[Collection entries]
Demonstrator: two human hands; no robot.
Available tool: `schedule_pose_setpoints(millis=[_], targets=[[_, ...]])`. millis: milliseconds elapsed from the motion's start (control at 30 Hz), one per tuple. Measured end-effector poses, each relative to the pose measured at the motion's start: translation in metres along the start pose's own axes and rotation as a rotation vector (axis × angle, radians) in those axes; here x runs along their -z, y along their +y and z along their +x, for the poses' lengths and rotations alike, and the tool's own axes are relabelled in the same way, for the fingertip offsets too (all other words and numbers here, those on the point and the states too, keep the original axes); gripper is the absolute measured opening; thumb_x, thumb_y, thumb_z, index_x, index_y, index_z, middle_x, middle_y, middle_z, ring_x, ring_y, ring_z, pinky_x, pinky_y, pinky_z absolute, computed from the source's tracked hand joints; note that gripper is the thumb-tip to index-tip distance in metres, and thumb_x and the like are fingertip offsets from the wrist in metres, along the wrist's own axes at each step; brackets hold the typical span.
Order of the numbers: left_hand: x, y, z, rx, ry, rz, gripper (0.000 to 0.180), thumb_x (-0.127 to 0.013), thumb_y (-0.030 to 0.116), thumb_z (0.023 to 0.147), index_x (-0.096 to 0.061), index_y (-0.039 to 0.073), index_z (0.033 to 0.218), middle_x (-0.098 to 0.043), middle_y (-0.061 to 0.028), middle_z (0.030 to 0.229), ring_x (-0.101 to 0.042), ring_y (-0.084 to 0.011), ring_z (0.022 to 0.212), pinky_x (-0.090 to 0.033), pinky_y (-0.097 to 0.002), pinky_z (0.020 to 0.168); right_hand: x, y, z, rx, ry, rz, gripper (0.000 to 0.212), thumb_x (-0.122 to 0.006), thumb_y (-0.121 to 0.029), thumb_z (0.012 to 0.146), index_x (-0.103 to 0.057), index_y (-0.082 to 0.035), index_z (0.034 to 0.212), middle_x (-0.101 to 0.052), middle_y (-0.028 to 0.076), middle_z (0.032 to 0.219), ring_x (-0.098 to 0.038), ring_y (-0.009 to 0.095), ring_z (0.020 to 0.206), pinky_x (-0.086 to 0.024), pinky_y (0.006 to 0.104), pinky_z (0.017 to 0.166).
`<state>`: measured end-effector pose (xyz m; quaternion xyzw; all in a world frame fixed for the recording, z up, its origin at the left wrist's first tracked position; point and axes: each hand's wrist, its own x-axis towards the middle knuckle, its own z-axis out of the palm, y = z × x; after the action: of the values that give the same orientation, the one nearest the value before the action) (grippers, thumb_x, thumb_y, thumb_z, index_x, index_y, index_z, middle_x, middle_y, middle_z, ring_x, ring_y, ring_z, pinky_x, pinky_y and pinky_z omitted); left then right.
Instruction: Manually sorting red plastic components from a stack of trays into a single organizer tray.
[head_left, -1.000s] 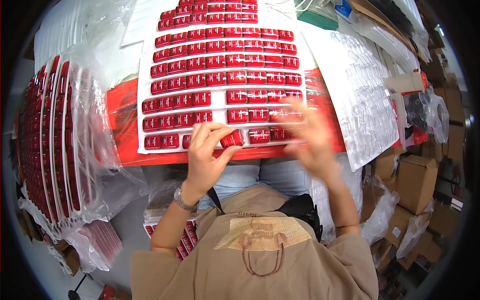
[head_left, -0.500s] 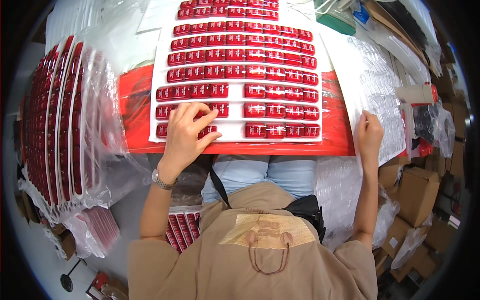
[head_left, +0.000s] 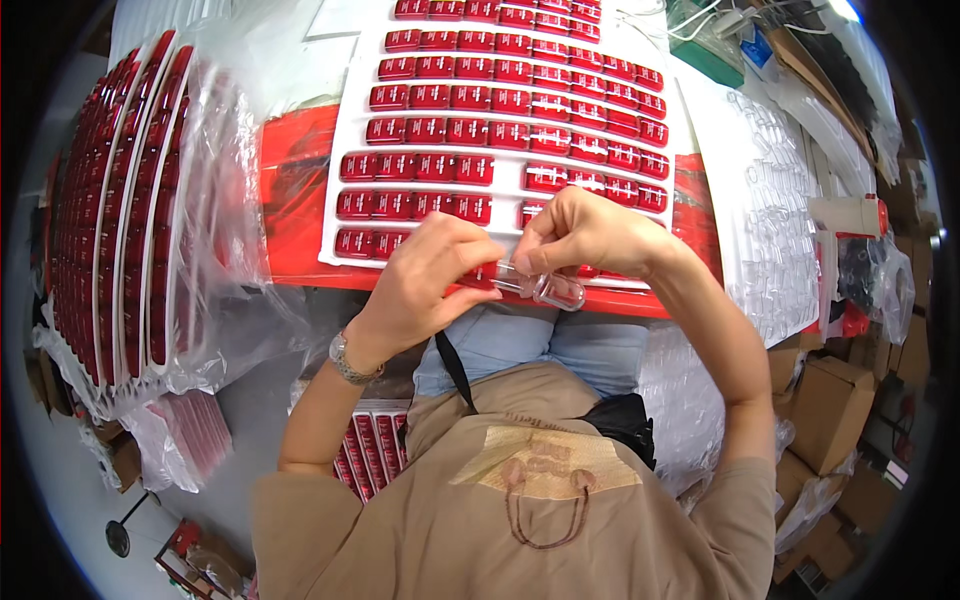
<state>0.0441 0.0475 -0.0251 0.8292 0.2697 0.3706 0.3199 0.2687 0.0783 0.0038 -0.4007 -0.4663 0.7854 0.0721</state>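
We are looking down at a red table [head_left: 300, 200] that is carrying nearly everything here. A white tray [head_left: 350, 150] is lying flat across its middle, holding rows of small red cases [head_left: 470, 98]. To its right, a sheet of clear plastic blister shells [head_left: 775, 240] is resting on the surface. At the left edge, a bagged stack of filled trays [head_left: 120, 210] is standing on edge, leaning beside the table.
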Motion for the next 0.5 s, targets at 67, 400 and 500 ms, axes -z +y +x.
schedule_pose_setpoints(millis=[67, 400, 500], targets=[[-0.001, -0.002, -0.002, -0.048, -0.014, 0.059, 0.045, -0.078, 0.009, 0.064, -0.059, 0.007, 0.105, -0.056, -0.0086, 0.091, -0.054, -0.0248, 0.082, -0.046, -0.0343, 0.070, -0.004, 0.001, 0.007, -0.028, 0.001, 0.018, 0.013, -0.064, -0.006, 0.083, -0.066, 0.006, 0.085, -0.067, 0.010, 0.073, -0.058, 0.009, 0.053, -0.046, 0.0203, 0.049], [-0.035, -0.028, -0.006, 0.011, -0.040, 0.415, 0.028, -0.074, 0.020, 0.069, -0.066, 0.011, 0.095, -0.056, -0.0035, 0.093, -0.052, -0.0200, 0.082, -0.042, -0.0347, 0.071, 0.051, 0.056, -0.054, 0.444, 0.687, 0.543, 0.029, -0.057, -0.014, 0.091, -0.056, 0.007, 0.110, -0.064, 0.018, 0.100, -0.062, 0.014, 0.075, -0.054, 0.0234, 0.067], [-0.041, -0.027, -0.010, -0.002, -0.058, 0.432, 0.033, -0.072, 0.023, 0.071, -0.066, 0.010, 0.102, -0.057, -0.0054, 0.095, -0.052, -0.0215, 0.082, -0.042, -0.0358, 0.072, 0.051, 0.062, -0.060, 0.473, 0.777, 0.747, 0.033, -0.053, -0.015, 0.093, -0.052, 0.010, 0.114, -0.062, 0.020, 0.103, -0.064, 0.019, 0.088, -0.055, 0.0263, 0.080]])
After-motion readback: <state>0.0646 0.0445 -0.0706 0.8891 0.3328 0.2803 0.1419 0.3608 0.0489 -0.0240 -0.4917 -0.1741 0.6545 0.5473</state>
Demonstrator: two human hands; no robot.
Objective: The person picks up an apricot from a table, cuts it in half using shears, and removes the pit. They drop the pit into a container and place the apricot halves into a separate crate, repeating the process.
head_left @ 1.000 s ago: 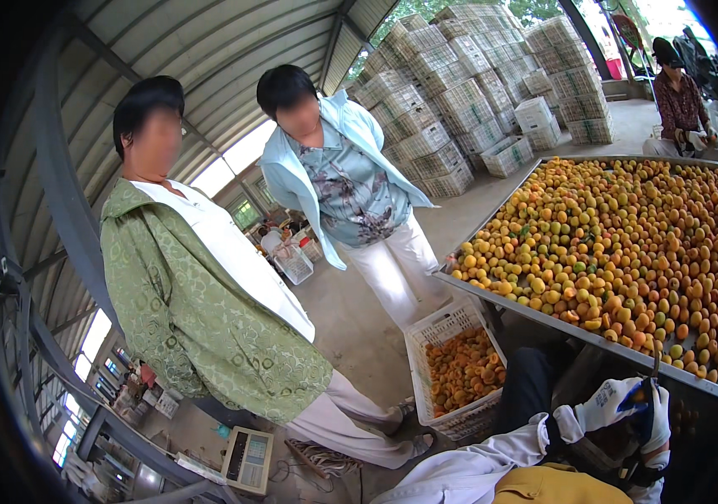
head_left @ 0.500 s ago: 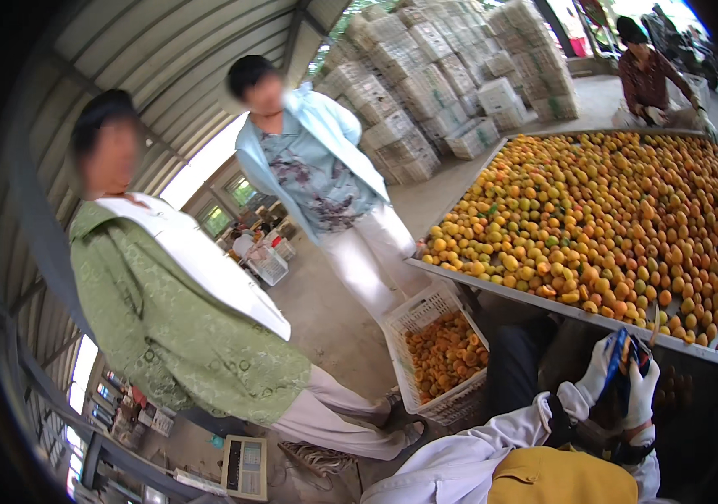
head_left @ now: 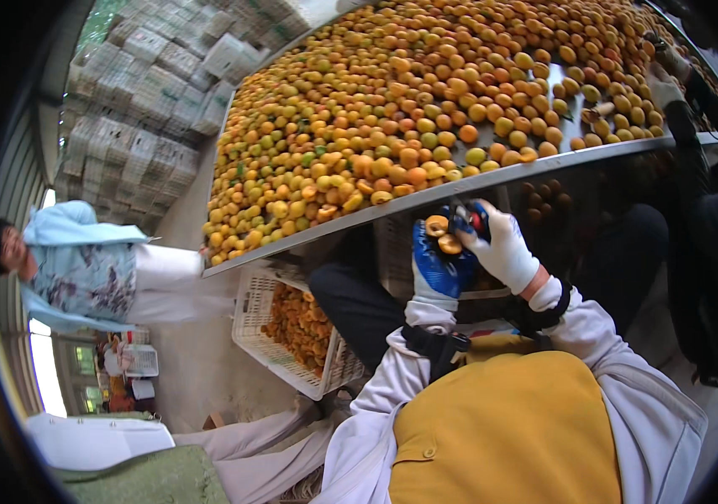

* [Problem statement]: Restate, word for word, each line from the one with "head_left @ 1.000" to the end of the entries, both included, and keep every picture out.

* [Result of this exercise]:
head_left @ 1.000 s ago: 
head_left @ 0.500 s ago: 
head_left @ now: 

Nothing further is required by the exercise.